━━━━━ Source records

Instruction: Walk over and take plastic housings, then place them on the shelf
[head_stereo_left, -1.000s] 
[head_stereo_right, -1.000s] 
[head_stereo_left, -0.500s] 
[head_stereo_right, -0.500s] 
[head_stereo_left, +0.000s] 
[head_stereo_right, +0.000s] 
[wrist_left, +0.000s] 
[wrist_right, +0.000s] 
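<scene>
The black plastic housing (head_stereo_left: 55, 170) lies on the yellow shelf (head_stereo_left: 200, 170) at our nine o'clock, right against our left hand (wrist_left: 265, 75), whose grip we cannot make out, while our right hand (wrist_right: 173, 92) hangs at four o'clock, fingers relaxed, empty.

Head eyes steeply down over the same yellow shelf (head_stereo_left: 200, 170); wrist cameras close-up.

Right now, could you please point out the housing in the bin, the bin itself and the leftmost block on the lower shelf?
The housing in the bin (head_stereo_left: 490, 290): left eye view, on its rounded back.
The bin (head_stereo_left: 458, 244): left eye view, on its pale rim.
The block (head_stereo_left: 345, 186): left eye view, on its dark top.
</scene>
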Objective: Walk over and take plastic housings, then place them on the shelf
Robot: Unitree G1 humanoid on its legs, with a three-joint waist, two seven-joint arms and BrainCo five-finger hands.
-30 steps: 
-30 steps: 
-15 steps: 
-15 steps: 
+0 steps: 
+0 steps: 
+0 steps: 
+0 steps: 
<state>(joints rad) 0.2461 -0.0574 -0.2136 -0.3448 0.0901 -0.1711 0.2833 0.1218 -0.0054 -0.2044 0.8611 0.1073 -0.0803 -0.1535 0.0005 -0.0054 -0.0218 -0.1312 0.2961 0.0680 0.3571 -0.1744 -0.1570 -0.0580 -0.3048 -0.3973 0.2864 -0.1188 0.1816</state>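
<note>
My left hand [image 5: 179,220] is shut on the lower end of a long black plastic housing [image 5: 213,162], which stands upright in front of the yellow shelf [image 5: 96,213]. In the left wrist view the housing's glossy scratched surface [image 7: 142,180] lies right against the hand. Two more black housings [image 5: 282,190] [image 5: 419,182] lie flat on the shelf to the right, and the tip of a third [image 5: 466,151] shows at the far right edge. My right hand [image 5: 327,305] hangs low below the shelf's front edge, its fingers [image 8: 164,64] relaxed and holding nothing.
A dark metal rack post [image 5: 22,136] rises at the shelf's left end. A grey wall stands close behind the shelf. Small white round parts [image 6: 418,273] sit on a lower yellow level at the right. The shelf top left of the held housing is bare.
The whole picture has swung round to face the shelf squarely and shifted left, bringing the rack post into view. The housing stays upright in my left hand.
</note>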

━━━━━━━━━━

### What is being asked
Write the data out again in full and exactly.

### Response area
Instruction: Walk over and take plastic housings, then place them on the shelf
[head_stereo_left, -1.000s] 
[head_stereo_right, -1.000s] 
[head_stereo_left, -0.500s] 
[head_stereo_right, -0.500s] 
[head_stereo_left, +0.000s] 
[head_stereo_right, +0.000s] 
[wrist_left, +0.000s] 
[wrist_right, +0.000s] 
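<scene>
The black plastic housing (head_stereo_left: 55, 170) lies on the yellow shelf (head_stereo_left: 200, 170) at our nine o'clock, right against our left hand (wrist_left: 265, 75), whose grip we cannot make out, while our right hand (wrist_right: 173, 92) hangs at four o'clock, fingers relaxed, empty.

Head eyes steeply down over the same yellow shelf (head_stereo_left: 200, 170); wrist cameras close-up.

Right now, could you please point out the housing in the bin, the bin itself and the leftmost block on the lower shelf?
The housing in the bin (head_stereo_left: 490, 290): left eye view, on its rounded back.
The bin (head_stereo_left: 458, 244): left eye view, on its pale rim.
The block (head_stereo_left: 345, 186): left eye view, on its dark top.
</scene>
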Objective: Walk over and take plastic housings, then place them on the shelf
Robot: Unitree G1 humanoid on its legs, with a three-joint waist, two seven-joint arms and BrainCo five-finger hands.
-30 steps: 
-30 steps: 
-15 steps: 
-15 steps: 
+0 steps: 
+0 steps: 
+0 steps: 
+0 steps: 
<state>(joints rad) 0.2461 -0.0574 -0.2136 -0.3448 0.0901 -0.1711 0.2833 0.1218 -0.0054 -0.2044 0.8611 0.1073 -0.0803 -0.1535 0.0005 -0.0054 -0.0218 -0.1312 0.2961 0.0680 0.3571 -0.1744 -0.1570 -0.0580 -0.3048 -0.3973 0.2864 -0.1188 0.1816</state>
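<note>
My left hand [image 5: 179,220] is shut on the lower end of a long black plastic housing [image 5: 213,162], which stands upright in front of the yellow shelf [image 5: 96,213]. In the left wrist view the housing's glossy scratched surface [image 7: 142,180] lies right against the hand. Two more black housings [image 5: 282,190] [image 5: 419,182] lie flat on the shelf to the right, and the tip of a third [image 5: 466,151] shows at the far right edge. My right hand [image 5: 327,305] hangs low below the shelf's front edge, its fingers [image 8: 164,64] relaxed and holding nothing.
A dark metal rack post [image 5: 22,136] rises at the shelf's left end. A grey wall stands close behind the shelf. Small white round parts [image 6: 418,273] sit on a lower yellow level at the right. The shelf top left of the held housing is bare.
The whole picture has swung round to face the shelf squarely and shifted left, bringing the rack post into view. The housing stays upright in my left hand.
</note>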

With that, the answer is done.